The Islamic Year Review

The Islamic Year Review July 15, 2010

The Islamic Year


Well, it took me a little over a week to finish this book, only because I’m currently reading two others (Nurture Shock and Skybreaker), running Camp Mommy (tm. Manic Mommies) and participating in the rest of my life.  LOL.  Here’s the review!    

The Islamic Year: Surahs, Stories and Celebrations was written by Noorah Al-Gailani and Chris Smith.  Noorah is an Iraqi Muslim who has been a religion teacher and at publication, was a curator of a religious museum in London.  Upon doing a search on her name, this title is the only thing that surfaces.     

Chris is a  Musician and Storyteller from England who spent many years living in the Middle East and teaches about Arabic and Islamic culture in the UK.  His name is so vague that a search brought up virtually no more information.    

This book is written for the non-Muslim.  It does not assume any previous knowledge about the religion or its customs and is written with the English-speaking reader as its audience.  The story of the life of the Prophet Mohammed (PBUH) is told in brief, and while doing this, they explain the festivals that correspond with a particular event in the Prophet’s life.  The festivals addressed are:    

  • The Prophet’s Birthday (Milad-an-Nabi)
  • The Night of Destiny (Laylat-ul-Qadr)
  • The Night Journey and Ascension (Al-Isra wa Al-Miraj)
  • New Year (Hijrah)
  • The Feast at the End of Ramadan (Eid-ul-Fitr)
  • The Feast of Sacrifice (Eid-ul-Adha)

In each Chapter, the story of the Prophet Mohammed’s (PBUH) life is told as relates to the festival.  They then cover why this particular event is significant and how it is celebrated in various countries.  Not all countries are covered, but Iraqi customs are present in most chapters because of the author’s knowledge base.  Egyptian, Syrian, Turkish and Palestinian customs are also mentioned in various chapters.     

After the celebrations have been described, there are coordinating craft ideas described (like making a model Kabbah, a lantern, a mobile of all the prophets) in detail with material lists and illustrated instructions.  There are many artistic renditions of the Angel Gabriel and Islamic Designs and flowers as well as the names of prophets like Moses, Jesus and Adam written in calligraphy.  All of the 99 names of Allah are written in this book in English and in Arabic, so that you can make decorative bookmarks.  recipes are included for Konafa with Cheese, Halva with Carrots and Honeyed Pancakes that sound similar to Ataif but without the frying.    

The Crafts are followed up by several folktales that illustrate the coordinating theme of each holiday or festival.  In the Appendices, the Festival of Ashura is explained as well as how the split between the Sunni and Shia’ sects came about, there is a glossary of terms, references for further reading, sources for crafting items (most in England), and a teacher’s guide for further instruction.    
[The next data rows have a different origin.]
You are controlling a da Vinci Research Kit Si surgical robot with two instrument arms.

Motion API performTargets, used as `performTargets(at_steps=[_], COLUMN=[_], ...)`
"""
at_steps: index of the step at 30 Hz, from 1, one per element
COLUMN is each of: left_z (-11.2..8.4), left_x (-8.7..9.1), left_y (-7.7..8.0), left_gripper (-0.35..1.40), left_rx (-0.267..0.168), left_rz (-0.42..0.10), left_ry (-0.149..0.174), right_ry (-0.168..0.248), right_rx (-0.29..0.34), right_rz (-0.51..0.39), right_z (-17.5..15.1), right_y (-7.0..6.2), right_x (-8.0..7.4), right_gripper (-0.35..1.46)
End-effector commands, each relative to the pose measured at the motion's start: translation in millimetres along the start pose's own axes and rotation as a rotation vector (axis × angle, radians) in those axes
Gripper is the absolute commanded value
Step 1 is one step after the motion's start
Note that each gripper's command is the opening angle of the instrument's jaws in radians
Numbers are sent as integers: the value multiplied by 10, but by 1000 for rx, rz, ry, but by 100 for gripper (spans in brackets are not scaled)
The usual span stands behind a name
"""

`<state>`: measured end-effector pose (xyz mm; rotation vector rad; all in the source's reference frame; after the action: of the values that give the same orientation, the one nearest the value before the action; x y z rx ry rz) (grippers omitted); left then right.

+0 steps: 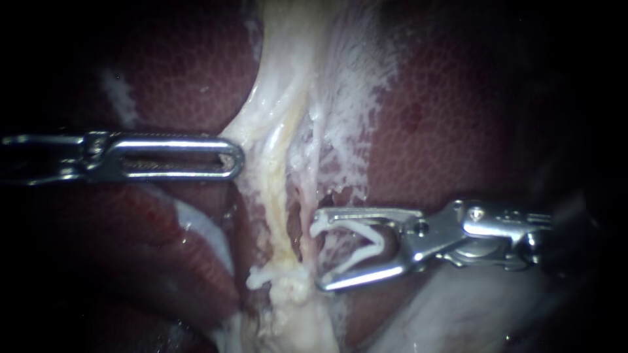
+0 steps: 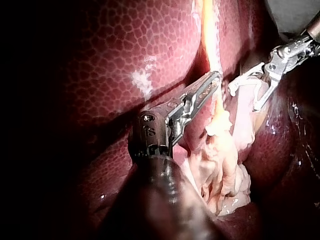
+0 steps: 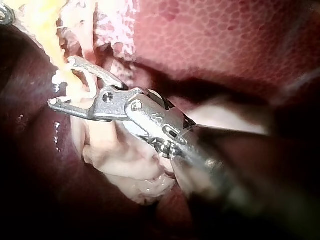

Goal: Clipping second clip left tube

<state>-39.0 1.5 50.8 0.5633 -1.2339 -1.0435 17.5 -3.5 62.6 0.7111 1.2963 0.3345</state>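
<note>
A pale yellowish tube (image 1: 278, 202) runs down the middle, with a thinner pink tube (image 1: 306, 219) beside it on the right. Low on the yellowish tube sits a white clip (image 1: 265, 276). My right instrument (image 1: 318, 250) (image 2: 245, 95) (image 3: 60, 81) holds its jaws wide apart, and an open white clip (image 1: 356, 245) is seated between them. Its jaw tips reach the pink tube's right edge. In the right wrist view the yellowish strand (image 3: 59, 75) crosses the mouth of the jaws. My left instrument (image 1: 235, 157) (image 2: 215, 77) is shut on the edge of the pale tissue (image 1: 261, 124), higher up.
Dark red liver (image 1: 458, 131) lies on both sides of the tubes. Frayed white membrane (image 1: 353, 98) hangs to the right of the tubes. A pale smooth mass (image 1: 458, 307) sits under the right instrument's shaft, and crumpled pale tissue (image 2: 220, 165) lies beside the left instrument.
</note>
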Motion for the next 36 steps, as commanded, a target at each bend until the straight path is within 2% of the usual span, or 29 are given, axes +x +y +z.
performTargets(at_steps=[1,11,24,36], left_z=[0,1,3,5], left_x=[0,1,4,5], left_y=[0,-2,-3,-3], left_gripper=[-35,-35,-35,-35], left_rx=[-1,-1,-2,-3], left_rz=[0,1,3,3], left_ry=[0,0,-1,-1], right_ry=[-4,-12,-28,-33], right_rx=[0,5,46,87], right_rz=[4,6,16,34], right_z=[1,13,48,67], right_y=[2,15,21,18], right_x=[-3,-22,-24,-27], right_gripper=[59,59,58,56])
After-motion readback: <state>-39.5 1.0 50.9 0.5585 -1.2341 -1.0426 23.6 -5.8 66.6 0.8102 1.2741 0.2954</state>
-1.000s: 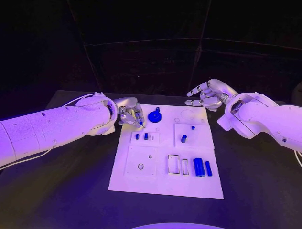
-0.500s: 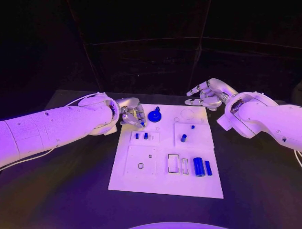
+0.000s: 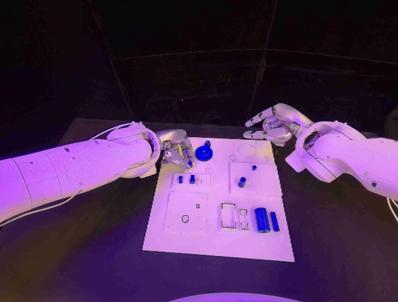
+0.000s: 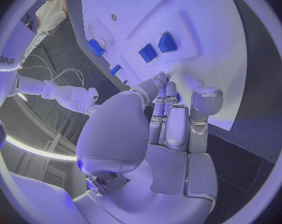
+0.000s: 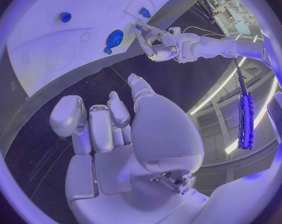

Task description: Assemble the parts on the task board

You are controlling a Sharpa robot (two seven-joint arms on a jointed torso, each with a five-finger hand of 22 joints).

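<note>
- Cylinders came nearest: two blue cylindrical parts (image 3: 267,221) lay side by side on the near right of the white rectangular task board (image 3: 190,242), beside two open rectangular slots (image 3: 234,216); I judged that they waited there to be fitted.
- Further along, two short blue block parts (image 3: 186,179) stood in a small recessed panel, and two small blue pegs (image 3: 245,178) stood in the panel to the right of it.
- At the far left corner of the board, the silver many-fingered left hand (image 3: 174,153) reached down with its fingertips at the board, just beside the round blue knob-like part (image 3: 203,152). Something small and blue seemed to be pinched at the fingertips, but I could not tell surely.
- The left wrist view showed the fingers (image 4: 166,94) held together, tips at the board surface near the two blue blocks (image 4: 157,47); no gripped part was plain there.
- Farthest, the silver right hand (image 3: 273,124) hovered beyond the far right corner, fingers apart and holding nothing, probably kept out of the way.
- The right wrist view showed the left hand (image 5: 154,44) from the opposite side, near the round blue part (image 5: 114,38).
</note>
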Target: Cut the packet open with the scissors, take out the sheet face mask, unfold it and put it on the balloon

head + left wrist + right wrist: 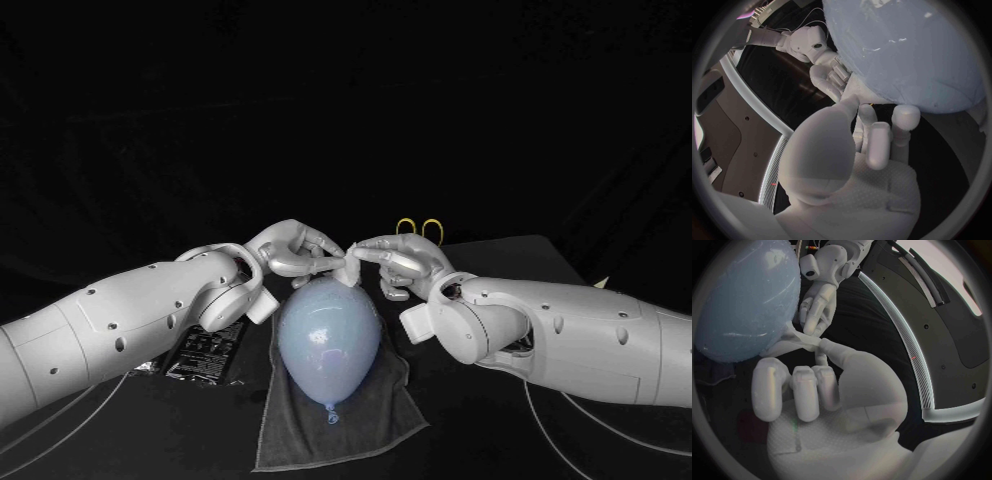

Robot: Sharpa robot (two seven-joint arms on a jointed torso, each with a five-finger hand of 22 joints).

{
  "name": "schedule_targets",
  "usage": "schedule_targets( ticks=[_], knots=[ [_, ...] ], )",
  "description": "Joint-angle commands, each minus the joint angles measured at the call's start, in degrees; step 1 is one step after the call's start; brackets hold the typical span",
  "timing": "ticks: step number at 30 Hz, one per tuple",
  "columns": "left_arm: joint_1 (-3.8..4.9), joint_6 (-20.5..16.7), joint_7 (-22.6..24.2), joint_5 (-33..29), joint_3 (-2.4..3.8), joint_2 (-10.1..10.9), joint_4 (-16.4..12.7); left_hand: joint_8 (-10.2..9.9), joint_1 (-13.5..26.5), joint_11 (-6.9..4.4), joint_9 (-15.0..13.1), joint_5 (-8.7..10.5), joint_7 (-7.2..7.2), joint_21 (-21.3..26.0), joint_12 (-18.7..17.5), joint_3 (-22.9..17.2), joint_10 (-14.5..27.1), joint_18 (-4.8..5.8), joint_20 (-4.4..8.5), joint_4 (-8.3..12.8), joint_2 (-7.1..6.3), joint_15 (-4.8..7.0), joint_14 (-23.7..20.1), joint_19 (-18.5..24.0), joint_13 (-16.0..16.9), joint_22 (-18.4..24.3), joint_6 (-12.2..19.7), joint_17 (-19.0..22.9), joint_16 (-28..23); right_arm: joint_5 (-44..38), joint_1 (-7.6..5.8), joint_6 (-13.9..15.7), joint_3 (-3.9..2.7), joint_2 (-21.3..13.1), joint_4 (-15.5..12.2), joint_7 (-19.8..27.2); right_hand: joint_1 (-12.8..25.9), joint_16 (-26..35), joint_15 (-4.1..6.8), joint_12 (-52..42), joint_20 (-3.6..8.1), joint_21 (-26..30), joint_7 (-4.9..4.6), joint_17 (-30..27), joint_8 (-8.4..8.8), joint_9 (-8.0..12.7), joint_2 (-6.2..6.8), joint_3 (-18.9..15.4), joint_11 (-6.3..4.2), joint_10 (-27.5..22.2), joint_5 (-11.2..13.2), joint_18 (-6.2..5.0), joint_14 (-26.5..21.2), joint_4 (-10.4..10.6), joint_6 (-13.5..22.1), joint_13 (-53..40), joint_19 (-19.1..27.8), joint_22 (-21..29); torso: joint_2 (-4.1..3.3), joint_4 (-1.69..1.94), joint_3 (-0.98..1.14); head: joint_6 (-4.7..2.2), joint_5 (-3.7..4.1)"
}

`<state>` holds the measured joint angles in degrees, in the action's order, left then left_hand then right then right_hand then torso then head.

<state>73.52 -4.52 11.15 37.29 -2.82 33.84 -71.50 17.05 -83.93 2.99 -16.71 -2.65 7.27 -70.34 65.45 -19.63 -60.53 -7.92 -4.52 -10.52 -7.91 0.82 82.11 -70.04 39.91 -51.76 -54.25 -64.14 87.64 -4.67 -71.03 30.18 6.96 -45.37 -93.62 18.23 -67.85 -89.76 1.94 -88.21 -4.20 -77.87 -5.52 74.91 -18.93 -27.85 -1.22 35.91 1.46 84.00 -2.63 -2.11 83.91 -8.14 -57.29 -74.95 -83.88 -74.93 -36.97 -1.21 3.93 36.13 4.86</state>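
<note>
You have very little free room between the hands. The left hand (296, 250) and the right hand (397, 258) meet fingertip to fingertip, and the far end of the balloon (329, 335) sits directly under the place where they meet. From there the balloon lies lengthwise toward the robot on a grey towel (339, 425). The towel's side edges run close along the balloon, and the knot points to the towel's near edge.

On the outer side of the left hand, under its forearm, the black packet (202, 352) lies flat just beside the towel's edge. Beyond the right hand, the yellow handles of the scissors (418, 224) lie near its back but apart from it. The far edge of the table (505, 262) passes close behind them. On the outer side of the right arm the table gives more room.

Each hand pinches the sheet face mask (795, 342) between its thumb and a finger, and a white strip of it is drawn between them at the balloon's far end. The other fingers of the right hand are curled in. You cannot tell how much of the mask already lies over the balloon.
</note>
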Motion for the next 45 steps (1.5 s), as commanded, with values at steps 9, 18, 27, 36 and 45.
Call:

Basically it’s a really useful book for me.  When I met my husband, Khaled, I asked him about the holidays and how to go about celebrating them.  He told me that there were two holidays and the first holiday (Eid-ul-Fitr) we celebrate by getting new clothes and going to pray at the Masjid, the second (Eid-ul-Adha) we celebrate by sacrificing a lamb (or calf) in Egypt, and we go to the Eid Prayer at the Masjid.     

As you can imagine, this proved very frustrating to me, who grew up with a truckload of commercialized holidays;  Valentine’s Day(Cards and Chocolate), Easter(Colored Egg Hunt, Huge Baskets of Candy, New Clothes, Visits to Relatives), Memorial Day (Cookout), July 4th (Cookout and Fireworks), Labor Day (Telethon watching and Food), Halloween(Costumes and Candy), Thanksgiving (Large Amounts of Food and Family), Christmas(Cookies, Candy, Decorations, Tree, Dress Up Clothes, Presents, Visiting Family), and New Years Eve.  This doesn’t even cover all the birthday parties, confirmation ceremonies, baptisms and other stuff I’ve left out.    

What I’m saying here, is that I don’t know how to do low-key holidays.  I don’t know how to not celebrate.  So, once we had children, I kept trying to piece together some sort of celebration that incorporated his method of observing the holiday and my idea of what a holiday should be.  I grew up here, in America, where we do it big or we don’t do it at all!  LOL.  So after many failed attempts, we’ve got a little bit of a routine down with the Eids, but I would like to take things up a notch.  This book has introduced a way to add new traditions into our unique celebrations that won’t confuse the children when the holidays line up with Easter or Thanksgiving.  I’m looking forward to making a Fasting Countdown and a Prophet Mobile this year.